On issues related to special economic zones (SEZs), he said the matters are discussed at the highest level "and some solutions will come".
The export promotion body for special economic zones has asked the finance minister to roll back the minimum alternate tax (MAT) on SEZs, saying that the move will boost overseas shipments as well as domestic manufacturing.
On the forthcoming Foreign Trade Policy (FTP), he said that the ministry is in the process of compiling all the suggestions given by stakeholders.
FTP is expected to be announced after the Budget.

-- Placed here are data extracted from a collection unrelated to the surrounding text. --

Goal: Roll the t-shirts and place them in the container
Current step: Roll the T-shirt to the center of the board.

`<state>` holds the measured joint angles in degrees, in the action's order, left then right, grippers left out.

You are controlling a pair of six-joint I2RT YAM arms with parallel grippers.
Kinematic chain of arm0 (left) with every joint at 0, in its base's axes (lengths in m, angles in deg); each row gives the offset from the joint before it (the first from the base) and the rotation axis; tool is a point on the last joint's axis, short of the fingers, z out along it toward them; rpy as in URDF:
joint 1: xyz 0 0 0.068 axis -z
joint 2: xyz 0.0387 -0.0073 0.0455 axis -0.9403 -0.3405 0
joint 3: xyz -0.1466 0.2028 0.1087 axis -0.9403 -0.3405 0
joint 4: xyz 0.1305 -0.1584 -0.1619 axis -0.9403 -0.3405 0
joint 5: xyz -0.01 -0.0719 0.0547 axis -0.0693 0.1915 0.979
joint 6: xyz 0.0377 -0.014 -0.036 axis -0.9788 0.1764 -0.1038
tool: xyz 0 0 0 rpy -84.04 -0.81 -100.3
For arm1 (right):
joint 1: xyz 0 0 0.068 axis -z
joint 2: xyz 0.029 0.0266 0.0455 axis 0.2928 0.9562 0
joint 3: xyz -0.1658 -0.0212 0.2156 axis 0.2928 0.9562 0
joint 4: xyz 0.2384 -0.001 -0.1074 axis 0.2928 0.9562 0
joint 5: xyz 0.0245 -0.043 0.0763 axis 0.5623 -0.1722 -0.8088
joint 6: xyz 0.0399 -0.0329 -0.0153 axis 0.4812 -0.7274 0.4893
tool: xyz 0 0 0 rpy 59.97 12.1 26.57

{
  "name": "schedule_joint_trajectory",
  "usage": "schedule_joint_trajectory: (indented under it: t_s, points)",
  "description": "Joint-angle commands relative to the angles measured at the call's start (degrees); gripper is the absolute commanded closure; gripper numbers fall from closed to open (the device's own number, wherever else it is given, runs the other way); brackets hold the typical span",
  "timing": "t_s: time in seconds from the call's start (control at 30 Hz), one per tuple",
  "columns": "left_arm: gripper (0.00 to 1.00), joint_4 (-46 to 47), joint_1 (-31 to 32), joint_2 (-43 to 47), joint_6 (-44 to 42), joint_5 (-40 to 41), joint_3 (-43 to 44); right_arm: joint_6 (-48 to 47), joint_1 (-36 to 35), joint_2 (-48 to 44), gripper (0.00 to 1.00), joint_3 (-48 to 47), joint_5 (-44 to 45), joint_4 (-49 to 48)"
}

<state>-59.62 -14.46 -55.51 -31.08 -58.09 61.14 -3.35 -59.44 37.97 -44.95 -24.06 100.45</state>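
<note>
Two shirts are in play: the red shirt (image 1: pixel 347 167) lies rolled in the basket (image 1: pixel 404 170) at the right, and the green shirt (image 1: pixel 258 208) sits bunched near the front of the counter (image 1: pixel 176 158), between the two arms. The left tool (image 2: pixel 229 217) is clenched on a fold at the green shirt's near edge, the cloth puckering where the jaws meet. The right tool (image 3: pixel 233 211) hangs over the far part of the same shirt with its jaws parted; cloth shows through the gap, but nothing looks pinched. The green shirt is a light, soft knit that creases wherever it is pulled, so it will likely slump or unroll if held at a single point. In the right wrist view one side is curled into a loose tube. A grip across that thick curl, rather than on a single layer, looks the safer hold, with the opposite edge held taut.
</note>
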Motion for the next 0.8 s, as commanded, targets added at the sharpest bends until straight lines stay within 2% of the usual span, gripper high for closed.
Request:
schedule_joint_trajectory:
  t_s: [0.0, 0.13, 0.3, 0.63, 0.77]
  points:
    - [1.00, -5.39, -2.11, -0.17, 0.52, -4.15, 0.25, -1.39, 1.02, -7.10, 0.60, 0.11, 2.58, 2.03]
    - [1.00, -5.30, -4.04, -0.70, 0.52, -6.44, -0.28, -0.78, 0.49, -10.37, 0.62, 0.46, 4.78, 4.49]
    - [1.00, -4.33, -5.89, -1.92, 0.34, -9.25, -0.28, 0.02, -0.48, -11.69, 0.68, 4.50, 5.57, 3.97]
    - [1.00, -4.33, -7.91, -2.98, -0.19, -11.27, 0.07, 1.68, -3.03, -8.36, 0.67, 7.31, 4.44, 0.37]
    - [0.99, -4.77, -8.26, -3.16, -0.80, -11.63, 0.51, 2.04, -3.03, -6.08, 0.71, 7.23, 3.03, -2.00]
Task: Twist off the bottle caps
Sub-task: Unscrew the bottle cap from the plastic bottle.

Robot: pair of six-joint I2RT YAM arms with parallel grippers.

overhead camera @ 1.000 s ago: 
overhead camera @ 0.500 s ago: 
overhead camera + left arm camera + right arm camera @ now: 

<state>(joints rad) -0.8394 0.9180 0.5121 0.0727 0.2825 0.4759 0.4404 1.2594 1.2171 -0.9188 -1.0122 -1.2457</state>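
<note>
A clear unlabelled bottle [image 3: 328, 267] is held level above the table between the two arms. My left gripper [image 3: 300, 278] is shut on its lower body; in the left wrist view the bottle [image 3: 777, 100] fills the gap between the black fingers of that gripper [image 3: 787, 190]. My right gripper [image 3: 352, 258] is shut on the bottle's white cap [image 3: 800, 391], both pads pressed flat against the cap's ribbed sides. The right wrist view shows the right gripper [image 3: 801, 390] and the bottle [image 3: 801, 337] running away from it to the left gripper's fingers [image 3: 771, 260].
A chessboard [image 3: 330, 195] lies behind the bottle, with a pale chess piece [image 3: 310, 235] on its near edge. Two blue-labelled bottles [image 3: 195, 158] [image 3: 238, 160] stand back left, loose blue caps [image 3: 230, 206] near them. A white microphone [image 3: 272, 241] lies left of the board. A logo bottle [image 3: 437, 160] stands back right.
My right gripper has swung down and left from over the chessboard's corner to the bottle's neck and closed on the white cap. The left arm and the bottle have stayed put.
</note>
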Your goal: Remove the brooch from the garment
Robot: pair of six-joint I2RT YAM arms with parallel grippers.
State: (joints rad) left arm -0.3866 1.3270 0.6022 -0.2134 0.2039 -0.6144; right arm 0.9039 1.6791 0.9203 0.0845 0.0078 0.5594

India's exports in the last three years have been hovering at around USD 300 billion. India's exports in 2013-14 fell short of the USD 325 billion target and managed to reach USD 312.35 billion. The country's exports stood at USD 300.4 billion in 2012-13 and USD 307 billion in 2011-12.
Speaking at the occasion, CII Export-Import Committee Chairman Sanjay Budhia said that in the FTP the government should look at promoting value-added products and strengthening India's foothold in the world.
"Indian exporters face lot of constraints like infrastructural bottlenecks, high cost pf funds, low technology intensity, scarcity of skilled manpower, high transactions cost," Budhia said.